Hyderabad, July 7 (Inditop.com) The Andhra Pradesh government Tuesday scrapped the Rs.12,230-crore Hyderabad Metro Rail contract awarded to a consortium led by Maytas Infra, the firm owned by the family of disgraced Satyam founder and former chairman B. Ramalinga Raju.
Minister of Municipal Administration and Urban Development Anam Rama Narayana Reddy told reporters that the deal was scrapped after the consortium failed to achieve the financial closure even after the government extended the March 17 deadline to July 6.
The deal was scrapped a day after Chief Minister Y.S. Rajasekhara Reddy said the government planned to access funds from Indian Infrastructure Financial Co for executing the project and development of the state’s ports.
Maytas chairman K. Ramalingam met the chief minister last week but could not guarantee financial closure or performance.
Interestingly, the consortium had earlier declined to take any grant from the central government though it had been sanctioned 20 percent of the project cost under the Viability Gap Funding Scheme.
“The Maytas-led consortium is not in a position to take up the project.
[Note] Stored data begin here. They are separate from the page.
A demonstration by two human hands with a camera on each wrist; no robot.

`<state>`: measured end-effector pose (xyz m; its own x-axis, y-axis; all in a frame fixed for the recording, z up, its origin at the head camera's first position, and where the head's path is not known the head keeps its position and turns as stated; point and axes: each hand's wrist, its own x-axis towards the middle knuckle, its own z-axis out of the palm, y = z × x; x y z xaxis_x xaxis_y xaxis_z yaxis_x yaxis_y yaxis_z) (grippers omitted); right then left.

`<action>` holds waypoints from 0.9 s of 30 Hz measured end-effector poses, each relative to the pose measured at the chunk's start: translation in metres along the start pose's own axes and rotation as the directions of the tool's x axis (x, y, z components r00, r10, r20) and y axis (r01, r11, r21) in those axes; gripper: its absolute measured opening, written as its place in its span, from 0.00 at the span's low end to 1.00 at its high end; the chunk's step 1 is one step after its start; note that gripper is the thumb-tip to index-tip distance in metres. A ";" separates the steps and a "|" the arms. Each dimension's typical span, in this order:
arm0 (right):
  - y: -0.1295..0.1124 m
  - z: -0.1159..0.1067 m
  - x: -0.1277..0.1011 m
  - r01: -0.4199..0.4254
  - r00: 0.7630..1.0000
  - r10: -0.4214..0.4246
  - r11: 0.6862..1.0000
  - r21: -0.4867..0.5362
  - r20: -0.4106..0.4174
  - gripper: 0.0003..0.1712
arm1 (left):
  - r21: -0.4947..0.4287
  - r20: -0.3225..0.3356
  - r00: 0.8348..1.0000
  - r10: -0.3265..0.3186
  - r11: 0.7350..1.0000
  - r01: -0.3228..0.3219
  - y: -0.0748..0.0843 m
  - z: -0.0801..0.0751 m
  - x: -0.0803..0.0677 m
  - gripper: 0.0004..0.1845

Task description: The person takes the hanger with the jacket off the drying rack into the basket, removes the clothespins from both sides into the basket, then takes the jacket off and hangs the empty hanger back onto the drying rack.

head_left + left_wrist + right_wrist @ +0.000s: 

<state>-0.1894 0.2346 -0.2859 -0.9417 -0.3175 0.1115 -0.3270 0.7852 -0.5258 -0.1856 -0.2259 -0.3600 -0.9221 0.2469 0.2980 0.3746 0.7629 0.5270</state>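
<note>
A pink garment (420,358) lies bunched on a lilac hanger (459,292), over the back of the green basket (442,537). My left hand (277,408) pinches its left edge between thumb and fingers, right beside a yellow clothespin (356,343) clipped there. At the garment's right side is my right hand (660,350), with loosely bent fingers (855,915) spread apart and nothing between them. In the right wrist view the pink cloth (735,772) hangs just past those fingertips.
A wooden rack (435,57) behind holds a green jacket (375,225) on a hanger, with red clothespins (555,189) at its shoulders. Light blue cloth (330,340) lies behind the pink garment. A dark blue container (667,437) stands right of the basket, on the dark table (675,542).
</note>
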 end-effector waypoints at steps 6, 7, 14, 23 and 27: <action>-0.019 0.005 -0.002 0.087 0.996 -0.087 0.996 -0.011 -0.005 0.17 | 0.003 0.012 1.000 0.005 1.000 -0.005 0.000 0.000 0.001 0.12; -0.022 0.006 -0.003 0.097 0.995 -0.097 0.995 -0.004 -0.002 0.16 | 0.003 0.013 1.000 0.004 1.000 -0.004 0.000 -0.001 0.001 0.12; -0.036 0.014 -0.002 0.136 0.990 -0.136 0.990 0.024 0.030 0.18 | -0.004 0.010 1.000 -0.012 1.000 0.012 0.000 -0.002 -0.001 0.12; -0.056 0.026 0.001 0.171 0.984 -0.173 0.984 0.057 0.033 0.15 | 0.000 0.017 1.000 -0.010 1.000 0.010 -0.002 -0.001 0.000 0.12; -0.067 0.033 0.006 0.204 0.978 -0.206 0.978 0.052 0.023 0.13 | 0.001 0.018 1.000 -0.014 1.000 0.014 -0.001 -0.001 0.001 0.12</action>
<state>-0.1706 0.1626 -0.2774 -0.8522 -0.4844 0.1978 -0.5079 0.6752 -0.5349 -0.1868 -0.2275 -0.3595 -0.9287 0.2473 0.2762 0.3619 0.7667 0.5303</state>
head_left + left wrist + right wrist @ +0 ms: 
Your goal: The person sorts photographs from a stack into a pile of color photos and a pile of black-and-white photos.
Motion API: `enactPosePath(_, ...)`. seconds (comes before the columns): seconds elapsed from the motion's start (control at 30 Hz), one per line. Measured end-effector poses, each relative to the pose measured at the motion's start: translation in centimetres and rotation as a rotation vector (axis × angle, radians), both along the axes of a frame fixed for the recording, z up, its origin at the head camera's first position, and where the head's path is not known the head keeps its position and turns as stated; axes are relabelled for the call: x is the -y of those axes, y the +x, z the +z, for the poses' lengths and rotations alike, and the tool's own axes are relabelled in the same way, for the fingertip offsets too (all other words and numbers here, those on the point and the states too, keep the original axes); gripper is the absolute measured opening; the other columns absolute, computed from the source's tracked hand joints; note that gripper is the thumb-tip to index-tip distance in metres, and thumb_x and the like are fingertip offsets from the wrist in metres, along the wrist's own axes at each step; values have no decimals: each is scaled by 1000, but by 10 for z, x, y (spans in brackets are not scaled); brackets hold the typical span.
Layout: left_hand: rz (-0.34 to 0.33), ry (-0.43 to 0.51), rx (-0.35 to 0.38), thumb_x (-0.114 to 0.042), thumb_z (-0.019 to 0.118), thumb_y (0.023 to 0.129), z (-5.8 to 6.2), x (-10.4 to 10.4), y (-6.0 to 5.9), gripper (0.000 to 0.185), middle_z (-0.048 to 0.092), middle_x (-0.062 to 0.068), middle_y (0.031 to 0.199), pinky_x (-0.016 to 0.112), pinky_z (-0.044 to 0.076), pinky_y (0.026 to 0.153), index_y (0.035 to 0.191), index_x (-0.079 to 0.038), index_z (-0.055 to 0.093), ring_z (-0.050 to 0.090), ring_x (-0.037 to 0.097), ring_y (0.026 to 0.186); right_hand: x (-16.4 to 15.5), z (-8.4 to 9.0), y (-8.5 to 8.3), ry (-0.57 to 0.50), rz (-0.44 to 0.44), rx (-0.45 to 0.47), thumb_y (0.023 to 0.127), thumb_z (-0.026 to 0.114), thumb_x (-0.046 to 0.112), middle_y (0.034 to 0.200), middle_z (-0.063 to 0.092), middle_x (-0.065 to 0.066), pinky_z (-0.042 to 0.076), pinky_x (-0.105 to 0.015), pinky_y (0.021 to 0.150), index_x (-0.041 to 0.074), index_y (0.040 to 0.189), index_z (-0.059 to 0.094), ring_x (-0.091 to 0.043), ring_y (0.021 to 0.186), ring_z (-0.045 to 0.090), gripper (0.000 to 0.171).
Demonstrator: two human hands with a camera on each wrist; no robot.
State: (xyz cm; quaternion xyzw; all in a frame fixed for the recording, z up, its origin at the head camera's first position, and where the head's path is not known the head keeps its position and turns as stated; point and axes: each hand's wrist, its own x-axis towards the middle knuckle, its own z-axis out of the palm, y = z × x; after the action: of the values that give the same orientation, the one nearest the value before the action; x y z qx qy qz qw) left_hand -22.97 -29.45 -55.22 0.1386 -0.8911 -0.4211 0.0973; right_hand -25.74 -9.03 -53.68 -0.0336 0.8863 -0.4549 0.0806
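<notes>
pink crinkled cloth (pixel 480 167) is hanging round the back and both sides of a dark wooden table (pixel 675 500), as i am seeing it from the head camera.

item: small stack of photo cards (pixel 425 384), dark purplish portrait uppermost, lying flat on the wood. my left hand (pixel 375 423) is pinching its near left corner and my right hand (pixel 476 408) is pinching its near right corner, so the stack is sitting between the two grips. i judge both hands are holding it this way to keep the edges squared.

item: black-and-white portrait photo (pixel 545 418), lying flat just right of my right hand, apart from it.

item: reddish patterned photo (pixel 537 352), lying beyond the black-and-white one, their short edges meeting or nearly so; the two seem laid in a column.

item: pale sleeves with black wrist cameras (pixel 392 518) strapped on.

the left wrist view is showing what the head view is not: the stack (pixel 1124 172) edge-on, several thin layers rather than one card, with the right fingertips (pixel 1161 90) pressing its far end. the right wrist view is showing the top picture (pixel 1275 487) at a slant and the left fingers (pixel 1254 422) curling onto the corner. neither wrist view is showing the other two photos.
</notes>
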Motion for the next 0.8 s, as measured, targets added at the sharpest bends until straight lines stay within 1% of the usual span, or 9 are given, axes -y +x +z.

Hence, all agreements between the consortium and the government now stand cancelled,” the urban development minister said.
The Rs.71 crore that Maytas had paid the government would not be returned, he added.
Maytas and its partners Navbharat Ventures, Ital Thai and IL&FS bagged the prestigious project in a global bid last year after offering to give over Rs.30,000 crore to the government over a 35-year concession period.
The chief minister has now called a high-level meeting July 13 to decide whether to go for global re-tendering or seek central assistance to execute the project.
However, it is unlikely to call fresh tenders as the companies that had unsuccessfully bid for the project are now believed to be no longer interested on account of the slowdown.
The fate of the ambitious 71-km project with 66 stations became uncertain ever since the Rs.7800-crore accounting fraud at Satyam became public in January.
The Maytas-led consortium held 52 percent and the state government 16 percent equity in the Metro project. Within the consortium, Maytas held 26 percent.
The project was was scheduled to have begun in March and completed in four years.
The Metro rail system is expected to carry about 1.7 million passengers a day by 2012 and 2.8 million passengers by 2021.